Kennedy is trying to preserve his proposal by giving
employers a large escape clause. Under the most recent
compromise, companies would be allowed to match with
company stock and let employees invest on their own if
they also offer a traditional pension plan, offer
independent investment advice or require employees to
approve the purchase of company stock on top of a
company stock match.

But even if that compromise survives, Kennedy conceded
that the bill that will reach the Senate floor later this
month would not have guaranteed that Guven's 401(k)
account was not over-invested in company stock.

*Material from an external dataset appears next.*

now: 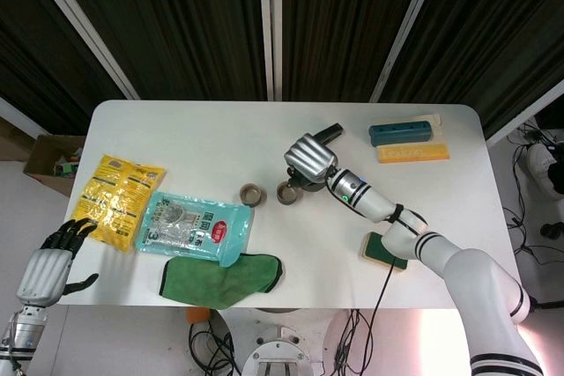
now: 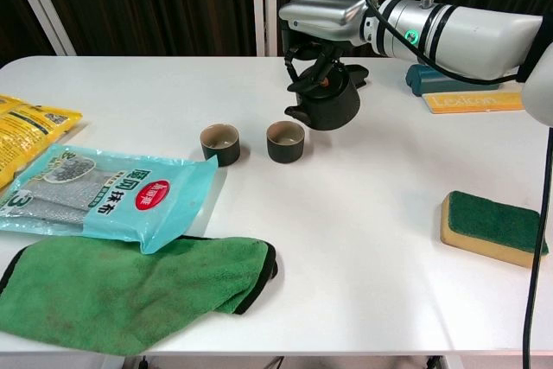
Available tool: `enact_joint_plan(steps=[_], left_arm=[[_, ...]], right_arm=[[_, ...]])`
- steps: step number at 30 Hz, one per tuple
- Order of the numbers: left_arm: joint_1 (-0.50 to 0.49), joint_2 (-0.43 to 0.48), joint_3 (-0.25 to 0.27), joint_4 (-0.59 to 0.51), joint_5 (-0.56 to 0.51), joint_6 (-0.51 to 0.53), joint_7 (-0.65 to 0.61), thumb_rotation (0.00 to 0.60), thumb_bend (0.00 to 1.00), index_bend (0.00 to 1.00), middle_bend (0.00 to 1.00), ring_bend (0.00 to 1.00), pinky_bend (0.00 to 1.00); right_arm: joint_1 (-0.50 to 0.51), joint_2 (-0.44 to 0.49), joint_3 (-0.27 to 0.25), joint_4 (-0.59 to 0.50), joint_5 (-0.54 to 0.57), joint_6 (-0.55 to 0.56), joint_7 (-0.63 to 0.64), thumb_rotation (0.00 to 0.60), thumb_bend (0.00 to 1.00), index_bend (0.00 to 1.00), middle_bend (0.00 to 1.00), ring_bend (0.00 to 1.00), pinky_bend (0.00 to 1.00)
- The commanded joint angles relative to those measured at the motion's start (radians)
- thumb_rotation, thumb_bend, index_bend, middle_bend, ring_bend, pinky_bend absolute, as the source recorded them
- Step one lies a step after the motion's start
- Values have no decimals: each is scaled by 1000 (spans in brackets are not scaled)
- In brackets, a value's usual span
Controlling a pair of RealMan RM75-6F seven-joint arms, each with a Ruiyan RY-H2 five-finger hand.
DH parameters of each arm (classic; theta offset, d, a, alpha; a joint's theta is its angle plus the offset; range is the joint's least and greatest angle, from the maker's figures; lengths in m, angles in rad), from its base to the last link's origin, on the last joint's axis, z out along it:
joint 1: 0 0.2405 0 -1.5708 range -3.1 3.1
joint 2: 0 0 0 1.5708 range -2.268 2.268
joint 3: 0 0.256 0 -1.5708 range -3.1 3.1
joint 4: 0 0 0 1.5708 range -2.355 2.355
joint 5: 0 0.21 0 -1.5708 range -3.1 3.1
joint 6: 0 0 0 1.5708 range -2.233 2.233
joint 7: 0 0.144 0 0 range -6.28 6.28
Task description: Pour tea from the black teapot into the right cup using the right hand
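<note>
The black teapot [image 2: 327, 99] is gripped by its handle in the right hand [image 2: 324, 10], held tilted just above the table [image 2: 363, 239] — its spout is directed down toward the right cup [image 2: 285, 141]. The left hand [image 1: 51, 261] is seen off the table's edge — fingers spread, nothing held.

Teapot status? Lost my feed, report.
Right hand holds teapot, spout beside right cup. Left hand open, off table. Nothing in the way.
</note>
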Motion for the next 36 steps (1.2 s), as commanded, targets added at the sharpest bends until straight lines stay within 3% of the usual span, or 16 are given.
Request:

"There are some realities that we have to deal with in terms
of people's personal desires to make independent
decisions," Kennedy said.

For proponents of more stringent measures, the problem
has been simple: For every Osman Guven, opponents have
produced an employee who got rich investing all his
retirement assets in his company.

"There are countless numbers of companies whose
employees have done very well over-investing in company
stock, Microsoft, Procter & Gamble, Kroger, and on and
on," said Rep. John A. Boehner (R-Ohio), who proposed a
House-passed bill that also avoided diversification
mandates. "There are generations of families who have
done very well over-investing."

Wanda Chalk, a 15-year Enron employee who has lost
$75,000 of retirement savings as well as her job, recoiled at
a government mandate.

"Employers have an obligation to tell employees to
diversify," she said. "But I don't think the government
should force you to stop buying."

Pension experts and retiree advocates say investor
education will do little to persuade workers to diversify
their portfolios. At best, they are just too passive, said
pension expert Shlomo Benartzi of the University of
California at Los Angeles. At worst, they're self-destructive
gamblers, Benartzi said.

A new study of 401(k) investor behavior by Federal Reserve
Board economist Nellie Liang and Scott Weisbenner, a
finance professor at the University of Illinois at
Urbana-Champaign, illustrates the problem. Logically,
employees whose employers match 401(k) contributions
with company stock would diversify their own investment
options away from company stock.

But in a study of nearly 1,000 companies, Liang and
Weisbenner found the opposite: The more company stock
an employer offered, the more company stock the
employee purchased.

"It's in the atmosphere of the company. All the feedback
you're getting in that environment is that this is a good
company that is doing well," said David Certner, a lobbyist
for AARP, the senior-citizens lobby, which favors a cap on
company stock in retirement accounts.

Stephen Vivien, a WorldCom employee in San Ramon,
Calif., whose retirement savings have plunged by
$400,000, points to e-mails, communications about stock
values, and constant company pep talks to explain why 75
percent of his 401(k) was invested in WorldCom stock. In
one e-mail that bounced around the company in 1999,
Ebbers is quoted as saying "he'll personally 'kick your butt'
if you exercise your options."


Boehner said he does not believe that such pressure is
widespread. "I'd almost guarantee there is no pressure to
buy or keep company stock," he said.

Advocacy groups scoffed at that assertion. Saying
employees will be free to sell their company stock under a
weakened bill "is like saying someone who grows up
outside of Boston's Fenway Park has a choice in what team
to root for," Certner said.

Baucus said the legislation taking shape in the Senate
would change investment behavior without mandates. The
bill would require that companies advise employees against
over-concentration in any one stock and warn them when
they are over-concentrated. The bill also would mandate
quarterly benefit statements and would make it easier for
companies to offer employees independent investment
advice.

"The academics are looking at the past, but that's the
past," Baucus said. "We're now looking toward the future,
and the rules of the road will be different."

Certner has his doubts.

"What's left is that employees will have more choice to get
out of company stock. That is a legitimate point worth
addressing," he said. "But you're not likely to prevent the
Enron kind of situation happening again. The bottom line
is, while you might have made some improvements to the
law, you will not have substantially changed the
environment that created the problem to begin with."